C. Dasar Hukum MUI Dalam Menetapkan Ketentuan Hukum Pluralisme, Liberalisme dan Sekularisme Agama

Al-Qur’an

“Barangsiapa mencari agama selain agama Islam, Maka sekali-kali tidaklah akan diterima (agama itu) daripadanya, dan Dia di akhirat Termasuk orang-orang yang rugi.” {Qs. Ali Imron (3) : 85}.

“Sesungguhnya agama (yang diridhai) disisi Allah hanyalah Islam…” {Qs. Ali Imron (3): 19}.

“Untukmulah agamamu, dan untukkulah, agamaku.” {Qs. Al-Kafirun (109) : 6}.
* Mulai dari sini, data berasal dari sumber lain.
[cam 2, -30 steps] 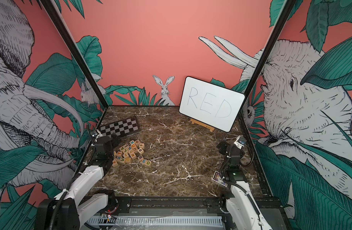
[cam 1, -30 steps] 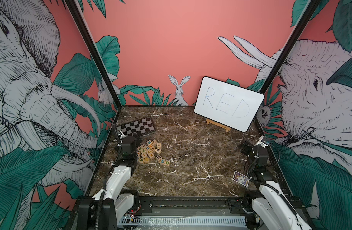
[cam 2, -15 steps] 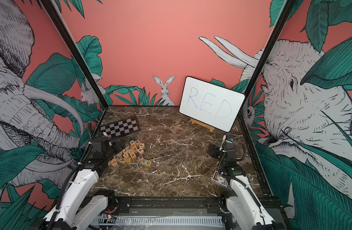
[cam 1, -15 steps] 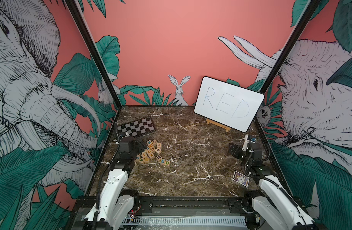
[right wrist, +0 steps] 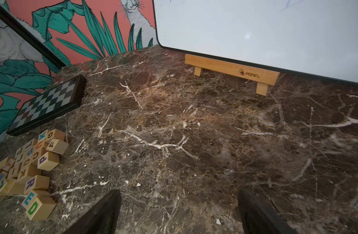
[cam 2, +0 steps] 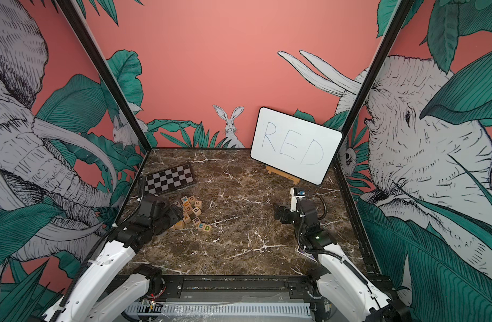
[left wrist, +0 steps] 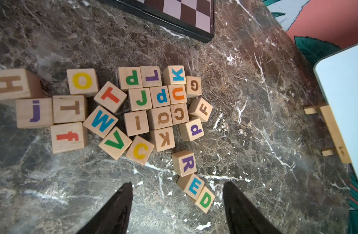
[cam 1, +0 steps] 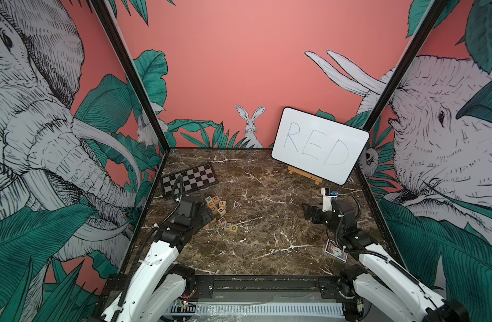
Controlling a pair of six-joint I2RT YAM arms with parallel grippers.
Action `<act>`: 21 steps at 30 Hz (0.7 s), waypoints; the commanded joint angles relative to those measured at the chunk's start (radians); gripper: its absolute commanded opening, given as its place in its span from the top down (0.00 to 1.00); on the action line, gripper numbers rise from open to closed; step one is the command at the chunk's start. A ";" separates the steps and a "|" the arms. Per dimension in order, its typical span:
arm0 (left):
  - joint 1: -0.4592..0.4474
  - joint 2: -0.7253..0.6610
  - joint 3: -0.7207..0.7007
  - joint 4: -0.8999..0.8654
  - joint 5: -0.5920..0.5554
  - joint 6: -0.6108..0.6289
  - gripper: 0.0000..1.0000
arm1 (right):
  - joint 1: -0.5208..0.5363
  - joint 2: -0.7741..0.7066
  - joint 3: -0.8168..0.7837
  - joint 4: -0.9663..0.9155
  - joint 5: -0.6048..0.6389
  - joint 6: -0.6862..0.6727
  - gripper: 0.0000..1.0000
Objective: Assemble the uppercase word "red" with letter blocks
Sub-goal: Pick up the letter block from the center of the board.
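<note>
The left gripper (left wrist: 178, 183) has shifted along the pile's edge, jaws apart and empty. The right gripper (right wrist: 179, 191), also apart and empty, has swung inward. The word looks assembled. The R block (left wrist: 184, 163), E block (left wrist: 191, 186) and D block (left wrist: 205, 199) lie touching below the left fingertips. Their row slants from the pile toward the right arm, with R slightly skewed.

R block (left wrist: 186, 163), E block (left wrist: 192, 186), D block (left wrist: 205, 199) sit in a diagonal row just off the front-right corner of the block pile (left wrist: 141, 107), table (cam 1: 267, 245) left side; chessboard (cam 1: 189, 179) behind pile, back-left; whiteboard (cam 1: 320, 145) on easel (cam 1: 304, 174) back-right; playing card (cam 1: 335, 251) front-right, well apart from blocks
</note>
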 commanded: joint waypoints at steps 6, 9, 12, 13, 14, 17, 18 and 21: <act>-0.006 -0.069 -0.023 -0.034 -0.032 -0.048 0.27 | 0.039 -0.061 0.001 0.083 -0.017 -0.047 0.10; -0.006 -0.072 -0.024 -0.033 -0.027 -0.050 0.27 | 0.040 -0.064 0.003 0.087 -0.028 -0.045 0.10; -0.006 -0.059 -0.029 -0.012 0.008 -0.005 0.27 | 0.041 -0.063 -0.001 0.092 -0.025 -0.043 0.09; -0.006 -0.053 -0.024 -0.011 0.024 0.013 0.27 | 0.040 -0.062 -0.004 0.096 -0.024 -0.041 0.09; -0.006 -0.043 -0.018 -0.015 0.038 0.030 0.26 | 0.040 -0.059 -0.005 0.100 -0.024 -0.039 0.09; -0.006 -0.026 -0.017 -0.006 0.062 0.062 0.26 | 0.040 -0.054 0.002 0.097 -0.041 -0.034 0.09; -0.006 -0.019 -0.021 0.012 0.082 0.092 0.26 | 0.040 -0.054 0.005 0.092 -0.042 -0.034 0.09; -0.006 0.004 -0.021 0.051 0.166 0.155 0.26 | 0.040 -0.061 -0.004 0.097 -0.020 -0.032 0.09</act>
“Dan tidaklah patut bagi laki-laki yang mukmin dan tidak (pula) bagi perempuan yang mukmin, apabila Alloh dan Rasul-Nya telah menetapkan suatu ketetapan, akan ada bagi mereka pilihan (yang lain) tentang urusan mereka. dan Barangsiapa mendurhakai Allah dan Rasul-Nya Maka sungguhlah Dia telah sesat, sesat yang nyata”. {Qs. Al-Ahzab (33) : 36}.

“Allah tidak melarang kamu untuk berbuat baik dan berlaku adil terhadap orang-orang yang tiada memerangimu karena agama dan tidak (pula) mengusir kamu dari negerimu. Sesungguhnya Allah menyukai orang-orang yang berlaku adil. Sesungguhnya Allah hanya melarang kamu menjadikan sebagai kawanmu orang-orang yang memerangimu karena agama dan mengusir kamu dari negerimu, dan membantu (orang lain) untuk mengusirmu. dan Barangsiapa menjadikan mereka sebagai kawan, maka mereka Itulah orang-orang yang zalim.” {Qs. Al-Mumtahanah (60) : 8-9}.

“Dan carilah pada apa yang telah dianugerahkan Alloh kepadamu (kebahagiaan) negeri akhirat, dan janganlah kamu melupakan bahagianmu dari (kenikmatan) duniawi dan berbuat baiklah (kepada orang lain) sebagaimana Allah telah berbuat baik kepadamu, dan janganlah kamu berbuat kerusakan di (muka) bumi. Sesungguhnya Allah tidak menyukai orang-orang yang berbuat kerusakan.” {Qs. Al-Qoshosh (28) : 77}.

“Dan jika kamu menuruti kebanyakan orang-orang yang di muka bumi ini, niscaya mereka akan menyesatkanmu dari jalan Allah. mereka tidak lain hanyalah mengikuti persangkaan belaka, dan mereka tidak lain hanyalah berdusta (terhadap Allah)” {Qs. Al-An’am (6) : 116}.

“Andaikata kebenaran itu menuruti hawa nafsu mereka, pasti binasalah langit dan bumi ini, dan semua yang ada di dalamnya. Sebenarnya Kami telah mendatangkan kepada mereka kebanggaan mereka tetapi mereka berpaling dari kebanggaan itu.” {Qs. Al-Mu’minun (23) : 71}.


Hadits Nabi saw
  1. Imam Muslim ra ( w. 262 H ) dalam kitabnya Shahih Muslim, Diriwayatkan dari Abu Hurairah ra dari Nabi saw : bahwasanya beliau pernah bersabda : “Demi Dzat Yang menguasai jiwa Muhammad, tidak ada seorangpun baik Yahudi maupun Nashrani yang mendengar tentang diriku dari Umat Islam ini, kemudian ia mati dan tidak beriman terhadap ajaran yang aku bawa, kecuali ia akan menjadi penghuni neraka.” (HR. Muslim).
  2. Nabi saw mengirimkan surat-surat Dakwah kepada orang-orang kafir (non Muslim), antara lain Kaisar Heraklius, Raja Romawi yang beragama Nashrani, al-Najasyi raja Abesenia yang beragama Nasrani dan Kisra Persia yang beragama Majusi, di mana Nabi saw mengajak mereka untuk masuk Islam. (Riwayat Ibn Sa’d dalam al-Thabaqat al-Kubra dan Imam al-Bukhari dalam Shahih Bukhari).
  3. Nabi saw melakukan pergaulan sosial secara baik dengan komunitas Yahudi yang tinggal di Khaibar dan Nasrani yang tinggal di Najran; bahkan salah seorang mertua Nabi yang bernama Huyay bin Ahthab adalah tokoh Yahudi Bani Quradzah (Sayyid bani Quraizah). (HR. al-Bukhari dan Muslim).
(Disadur dari Keputusan Fatwa Majelis Ulama Indonesia No. : 7 / MUNAS VII / MUI / 11 / 2005)

Referensi : Fatwa MUI, antara yang menerima & yang menghina, Pustaka Umat, Jakarta.